Syndrome baby-cut

Qu'est-ce que c'est?

Le terme a été créé le 16 janvier 2018 par Malika de Selfharmerproblems dans un post sur Instagram. Le syndrome baby-cut (de l'anglais baby-cut syndrome, littéralement "syndrome des bébé-coupures") est défini comme le sentiment de ne pas se blesser suffisament bien, et de ne donc pas avoir de réelles difficultés ou d'être un "mauvais automutilateur". Ce sentiment peut également nourrir une forme de compétition et de comparaison chez les personnes concernées, autant entres elles qu'avec elles-mêmes. Cela peut se manifester par une forme de fierté lorsqu'une personne avec des blessures ou des cicatrices moins importantes est rencontrée, ou un sentiment de honte face à une personne avec des blessures ou des cicatrices plus importantes.

Pourquoi ce nom?

Ce nom vient de l'expression “baby cuts” (ou mini-coupure en français) qui est souvent utilisée par les personnes concernées sur les réseaux sociaux. Cette expression est utilisée pour décrire des blessures d'automutilation en sous-entendant qu'elles ne sont pas assez importantes.

Est-ce un terme officiel ou un diagnostic ?

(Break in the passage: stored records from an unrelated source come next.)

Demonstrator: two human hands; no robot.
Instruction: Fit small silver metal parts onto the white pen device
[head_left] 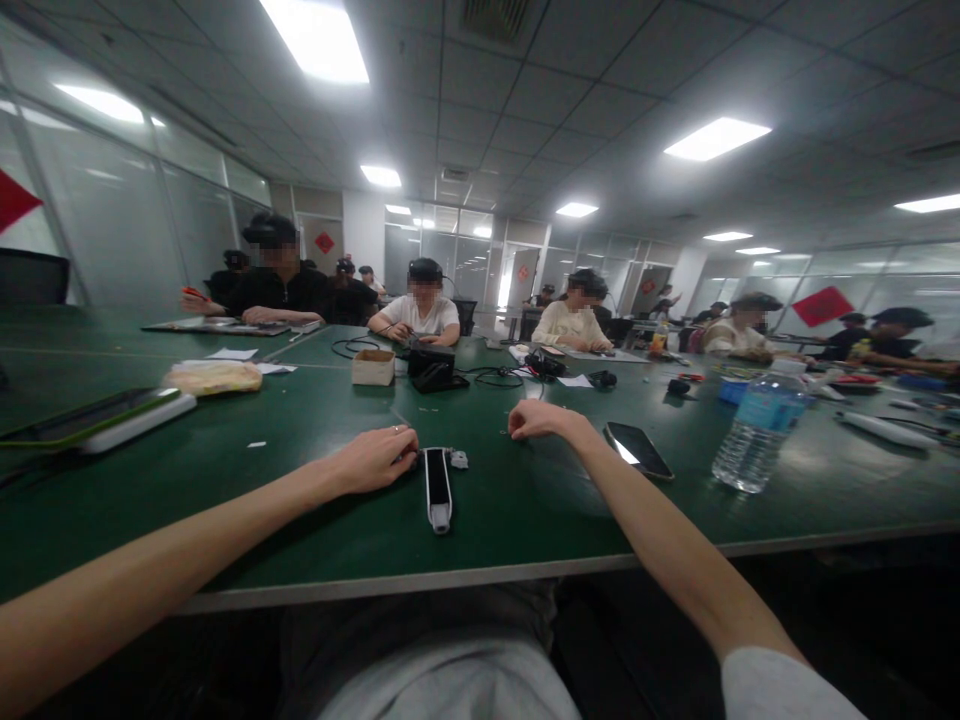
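Observation:
On the green table right in front of me lies a slim white device with a long black panel (437, 482), its narrow end toward me. A small crumpled whitish-grey piece (459, 459) sits against its upper right side. My left hand (381, 457), wearing a ring, rests just left of the device with curled fingers. Its fingertips are close to the device's upper edge, and what they grip, if anything, is hidden. Farther right, my right hand (541, 420) bends down to the tabletop with fingers drawn together. Beside those fingertips is a tiny thing (504, 432), too small to name.
A phone (639, 450) and a water bottle (763, 425) stand to the right. Ahead are a small box (373, 367), a black device (433, 369) and cables. At left lie a plastic-wrapped bundle (214, 377) and a green-edged tablet-like object (90, 418). Several people sit across the table.

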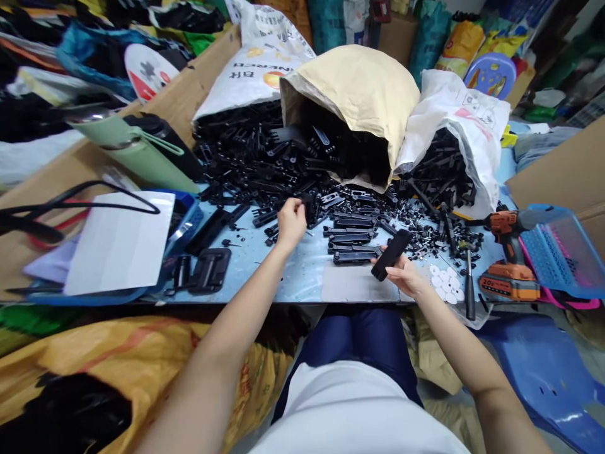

Le syndrome baby-cut n'est pas un terme ou un diagnostic créé par des professionnels de la santé mentale. Ce concept a été créé par Malika de Selfharmerproblems pour décrire son expérience ainsi que celle de nombreuses autres personnes concernées par l'automutilation.

Pourquoi ce sentiment ?

C'est une expérience complexe qui peut être difficile à comprendre pour ceux qui ne l'ont jamais vécue. Une explication sur sa raison d'être peut être que parfois, la personne concernée peut penser que l'automutilation est la seule chose pour laquelle elle est compétente. Il peut donc être bouleversant de perdre ce sentiment de performance. Le fait de ne jamais être satifsait et de toujours vouloir se détuire plus fait également partie du fonctionnement d'une addiction.

Que puis-je faire ?

Si tu le vis :

  1. Protège-toi des contenus qui te font ressentir ce sentiment. Désabonne-toi des comptes qui te font du mal.

  2. Saches que ce ne sera jamais assez. La personne à qui tu te compares ressent probablement la même chose que toi. Peu importe ce que tu imagines, cela ne semblera jamais assez.

  3. Rappelle-toi que peu importe la sévérité des blessures, le fait de se blesser pour gérer ses émotions est grave et un problème sérieux.

Si un proche ou un patient est concerné.e :

  1. Reconnaissez que c'est un sentiment qu’il ou elle peut ressentir sans savoir comment l’exprimer ou l’expliquer. Vous devrez peut-être être la personne qui amène ce sujet d’une manière douce et non-jugeante.

    Vous pouvez par exemple dire « j’ai entendu que parfois, les personnes qui s’automutilent ont l’impression de ne pas le faire assez bien et se sentent en compétition entre elles. Cela doit être dur de ressentir ça. Est-ce que tu t’es déjà senti.e comme ça ? »

  2. Soyez attentif à ne pas renforcer ce sentiment par ce que vous dites. Essayer de parler au minimum du degré de sévérité de l’automutilation – des blessures, des cicatrices mais aussi du comportement. Ne comparez pas la gravité de l’automutilation, que ce soit à d’autres personnes ou à d’autres périodes de la vie de la personne en face de vous.

    Voici des phrases que vous devriez éviter :

    • Ce n’est pas aussi grave que la dernière fois/que cette autre personne.

      Nous savons que votre intention n’est pas de nous blesser. Mais cela peut faire comprendre qu’il ou elle ne s’est pas assez blessé.e, et qu’il faudra faire « mieux » la prochaine fois.

    • Tu as plus/moins de blessures ou de cicatrices que telle personne.

      Même si vous essayez de nous réassurer, ces deux phrases peuvent nourrir une pensée compétitive et la comparaison, et donc aggraver la situation.